:: ASSIGNMENT ::
Restate the data word for word. Leave the pictures out.

:: INFORMATION SHOWN ::

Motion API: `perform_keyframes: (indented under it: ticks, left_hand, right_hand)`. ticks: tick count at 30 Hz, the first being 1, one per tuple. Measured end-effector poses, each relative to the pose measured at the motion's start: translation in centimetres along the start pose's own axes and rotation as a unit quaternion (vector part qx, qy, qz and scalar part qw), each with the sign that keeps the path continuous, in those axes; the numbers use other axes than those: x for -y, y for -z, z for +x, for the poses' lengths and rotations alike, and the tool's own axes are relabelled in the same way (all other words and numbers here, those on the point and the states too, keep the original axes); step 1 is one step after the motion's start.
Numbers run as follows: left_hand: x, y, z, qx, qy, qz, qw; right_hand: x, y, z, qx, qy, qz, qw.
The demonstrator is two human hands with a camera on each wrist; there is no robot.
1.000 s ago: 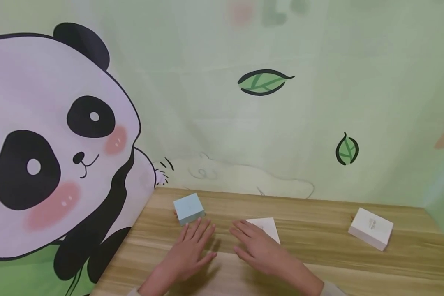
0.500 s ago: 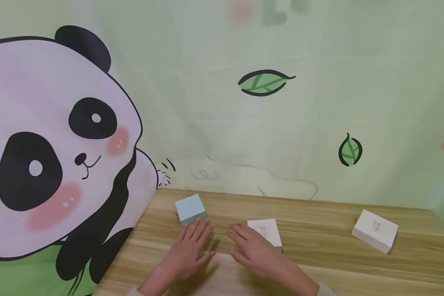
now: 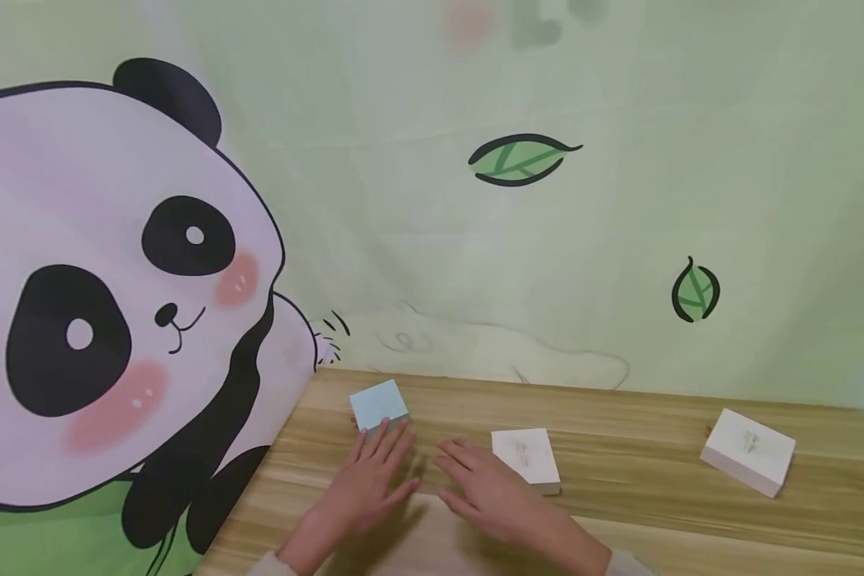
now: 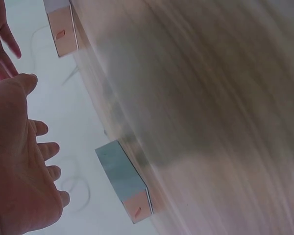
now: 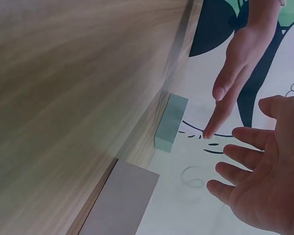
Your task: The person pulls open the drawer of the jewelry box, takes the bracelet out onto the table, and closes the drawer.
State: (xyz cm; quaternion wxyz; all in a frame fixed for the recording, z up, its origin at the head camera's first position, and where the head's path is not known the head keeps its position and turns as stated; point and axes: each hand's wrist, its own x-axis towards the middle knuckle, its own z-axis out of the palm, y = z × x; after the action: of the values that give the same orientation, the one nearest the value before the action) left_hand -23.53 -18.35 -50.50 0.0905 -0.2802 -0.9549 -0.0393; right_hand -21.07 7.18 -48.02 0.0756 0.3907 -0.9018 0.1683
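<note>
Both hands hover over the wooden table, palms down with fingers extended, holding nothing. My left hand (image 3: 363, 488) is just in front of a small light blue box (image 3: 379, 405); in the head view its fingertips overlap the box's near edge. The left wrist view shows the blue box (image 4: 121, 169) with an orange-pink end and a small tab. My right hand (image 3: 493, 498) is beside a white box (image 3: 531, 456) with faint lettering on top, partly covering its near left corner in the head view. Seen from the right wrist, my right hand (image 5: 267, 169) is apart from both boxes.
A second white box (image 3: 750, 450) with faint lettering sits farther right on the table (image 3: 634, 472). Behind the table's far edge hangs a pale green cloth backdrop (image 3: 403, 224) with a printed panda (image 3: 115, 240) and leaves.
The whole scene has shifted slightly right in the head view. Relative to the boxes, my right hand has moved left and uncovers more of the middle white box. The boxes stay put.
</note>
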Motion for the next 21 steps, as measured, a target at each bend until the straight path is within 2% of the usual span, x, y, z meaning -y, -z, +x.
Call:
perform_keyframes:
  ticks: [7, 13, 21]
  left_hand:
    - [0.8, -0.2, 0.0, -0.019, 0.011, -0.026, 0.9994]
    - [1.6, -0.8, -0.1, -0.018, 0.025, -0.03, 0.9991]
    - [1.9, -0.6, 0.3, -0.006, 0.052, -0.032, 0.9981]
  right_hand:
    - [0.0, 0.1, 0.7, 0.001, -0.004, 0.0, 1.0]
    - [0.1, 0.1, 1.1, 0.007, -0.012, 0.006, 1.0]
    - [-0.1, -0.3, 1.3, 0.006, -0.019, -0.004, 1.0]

:: EXERCISE SOLUTION ::
Motion API: `perform_keyframes: (indented under it: ticks, left_hand, right_hand)`. ticks: tick count at 30 Hz, the first being 1, one per tuple. Measured end-effector poses, each relative to the pose measured at the motion's start: translation in centimetres along the start pose's own axes and rotation as a unit quaternion (vector part qx, qy, qz and scalar part qw), each with the sign that keeps the path continuous, in those axes; the numbers use other axes than those: x for -y, y for -z, z for +x, for the poses' lengths and rotations alike, and the tool's own axes are relabelled in the same way (all other words and numbers here, those on the point and the states too, keep the original axes); step 1 is one step after the motion's start.
Numbers run as follows: left_hand: x, y, z, qx, qy, qz, qw; right_hand: x, y, z, qx, qy, qz, qw.
The demonstrator is two human hands with a camera on each wrist; there is no robot.
1.000 s ago: 
0.500 s ago: 
now: 
now: 
now: 
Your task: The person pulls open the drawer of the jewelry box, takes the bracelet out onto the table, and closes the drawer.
State: (xyz cm; quaternion wxyz; all in a frame fixed for the recording, z up, its origin at the head camera's first position, and where the head's path is not known the head keeps its position and turns as stated; point and axes: each hand's wrist, its own x-axis towards the middle knuckle, its own z-axis out of the palm, y = z × x; after the action: of the values that give the same orientation, the one nearest the value before the action) left_hand -23.53 -18.35 -50.50 0.0905 -0.2802 -0.9549 -0.0393; right_hand -21.07 7.18 -48.02 0.0756 0.3907 -0.9018 0.1683
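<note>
Both hands hover over the wooden table, palms down with fingers extended, holding nothing. My left hand (image 3: 363, 488) is just in front of a small light blue box (image 3: 379, 405); in the head view its fingertips overlap the box's near edge. The left wrist view shows the blue box (image 4: 121, 169) with an orange-pink end and a small tab. My right hand (image 3: 493, 498) is beside a white box (image 3: 531, 456) with faint lettering on top, partly covering its near left corner in the head view. Seen from the right wrist, my right hand (image 5: 267, 169) is apart from both boxes.
A second white box (image 3: 750, 450) with faint lettering sits farther right on the table (image 3: 634, 472). Behind the table's far edge hangs a pale green cloth backdrop (image 3: 403, 224) with a printed panda (image 3: 115, 240) and leaves.
The whole scene has shifted slightly right in the head view. Relative to the boxes, my right hand has moved left and uncovers more of the middle white box. The boxes stay put.
</note>
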Motion for the next 21 steps, as measured, a target at each bend until the straight path is within 2% of the usual span, x, y, z meaning -y, -z, +x.
Call:
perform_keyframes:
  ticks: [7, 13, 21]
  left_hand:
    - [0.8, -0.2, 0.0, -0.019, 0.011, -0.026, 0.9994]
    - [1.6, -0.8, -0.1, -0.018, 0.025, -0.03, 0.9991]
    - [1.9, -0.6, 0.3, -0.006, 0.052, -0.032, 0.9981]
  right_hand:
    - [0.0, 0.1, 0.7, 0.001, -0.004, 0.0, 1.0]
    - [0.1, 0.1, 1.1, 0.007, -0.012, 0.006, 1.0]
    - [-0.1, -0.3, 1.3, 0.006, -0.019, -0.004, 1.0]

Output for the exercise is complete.